What you will do>
For the data below, restate word for word only the lines from the line containing "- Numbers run" through the line containing "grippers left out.", both ends included.

Information provided>
^^^^^^^^^^^^^^^^
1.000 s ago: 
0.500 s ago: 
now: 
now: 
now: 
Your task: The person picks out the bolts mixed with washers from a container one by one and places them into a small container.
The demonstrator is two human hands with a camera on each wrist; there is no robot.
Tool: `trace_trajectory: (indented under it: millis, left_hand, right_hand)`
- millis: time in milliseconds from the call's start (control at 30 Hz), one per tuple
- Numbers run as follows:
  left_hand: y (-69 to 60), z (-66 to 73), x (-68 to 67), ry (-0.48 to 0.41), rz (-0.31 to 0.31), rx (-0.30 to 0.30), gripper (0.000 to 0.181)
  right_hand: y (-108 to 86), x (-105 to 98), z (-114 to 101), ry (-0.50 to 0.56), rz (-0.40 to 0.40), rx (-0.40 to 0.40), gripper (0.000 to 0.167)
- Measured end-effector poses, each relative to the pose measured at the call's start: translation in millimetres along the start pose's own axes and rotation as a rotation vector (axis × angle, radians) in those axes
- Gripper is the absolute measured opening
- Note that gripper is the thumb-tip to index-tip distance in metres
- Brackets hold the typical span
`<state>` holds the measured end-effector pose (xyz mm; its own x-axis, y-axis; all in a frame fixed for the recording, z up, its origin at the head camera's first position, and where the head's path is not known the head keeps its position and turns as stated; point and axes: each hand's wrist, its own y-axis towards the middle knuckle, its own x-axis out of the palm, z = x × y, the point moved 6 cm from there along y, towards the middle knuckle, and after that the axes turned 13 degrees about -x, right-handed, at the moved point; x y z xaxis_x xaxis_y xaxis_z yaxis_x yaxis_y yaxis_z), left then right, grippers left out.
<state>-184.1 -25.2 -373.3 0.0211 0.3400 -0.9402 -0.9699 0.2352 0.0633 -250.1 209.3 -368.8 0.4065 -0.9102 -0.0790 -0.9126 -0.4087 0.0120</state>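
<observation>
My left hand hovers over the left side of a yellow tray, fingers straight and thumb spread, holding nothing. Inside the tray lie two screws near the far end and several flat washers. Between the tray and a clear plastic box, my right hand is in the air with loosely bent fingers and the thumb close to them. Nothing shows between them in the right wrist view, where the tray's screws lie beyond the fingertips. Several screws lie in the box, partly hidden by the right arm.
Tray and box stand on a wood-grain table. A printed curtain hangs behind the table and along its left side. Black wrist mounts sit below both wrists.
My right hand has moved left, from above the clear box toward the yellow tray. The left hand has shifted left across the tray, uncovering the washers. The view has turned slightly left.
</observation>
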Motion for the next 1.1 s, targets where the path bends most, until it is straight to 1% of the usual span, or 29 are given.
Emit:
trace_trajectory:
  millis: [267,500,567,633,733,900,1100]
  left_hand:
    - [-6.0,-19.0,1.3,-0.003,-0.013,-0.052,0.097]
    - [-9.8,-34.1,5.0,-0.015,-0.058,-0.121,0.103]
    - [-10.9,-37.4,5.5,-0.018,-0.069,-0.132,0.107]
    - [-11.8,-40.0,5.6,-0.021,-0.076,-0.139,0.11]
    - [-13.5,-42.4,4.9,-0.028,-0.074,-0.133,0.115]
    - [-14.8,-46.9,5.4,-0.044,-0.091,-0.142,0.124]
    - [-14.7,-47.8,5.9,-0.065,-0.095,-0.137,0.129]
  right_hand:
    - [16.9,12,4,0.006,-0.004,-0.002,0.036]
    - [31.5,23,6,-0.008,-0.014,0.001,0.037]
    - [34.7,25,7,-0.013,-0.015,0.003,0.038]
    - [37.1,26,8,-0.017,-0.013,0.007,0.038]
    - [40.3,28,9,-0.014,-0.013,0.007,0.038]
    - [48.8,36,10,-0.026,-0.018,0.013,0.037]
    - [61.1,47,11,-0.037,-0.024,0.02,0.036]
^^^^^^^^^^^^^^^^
Response to the task>
- Numbers run as follows:
  left_hand: y (-69 to 60), z (-66 to 73), x (-68 to 67), ry (-0.48 to 0.41), rz (-0.31 to 0.31), rx (-0.30 to 0.30), gripper (0.000 to 0.181)
  right_hand: y (-108 to 86), x (-105 to 98), z (-114 to 101), ry (-0.50 to 0.56), rz (-0.40 to 0.40), rx (-0.40 to 0.40), gripper (0.000 to 0.167)
- Measured end-effector poses, each relative to the pose measured at the call's start: translation in millimetres along the start pose's own axes and rotation as a rotation vector (axis × angle, radians) in those axes
- Gripper is the absolute measured opening
- Note that gripper is the thumb-tip to index-tip distance in metres
- Brackets hold the typical span
`<state>` holds the measured end-effector pose (xyz mm; its own x-axis, y-axis; all in a frame fixed for the recording, z up, its origin at the head camera's first position, and where the head's path is not known the head keeps its position and turns as stated; point and axes: each hand's wrist, its own y-axis towards the middle knuckle, its own x-axis out of the palm, z = x × y, the point moved 6 cm from there along y, towards the middle knuckle, and after that the axes turned 13 degrees about -x, right-handed, at the moved point; x y z xaxis_x xaxis_y xaxis_z yaxis_x yaxis_y yaxis_z), left then right, grippers left out.

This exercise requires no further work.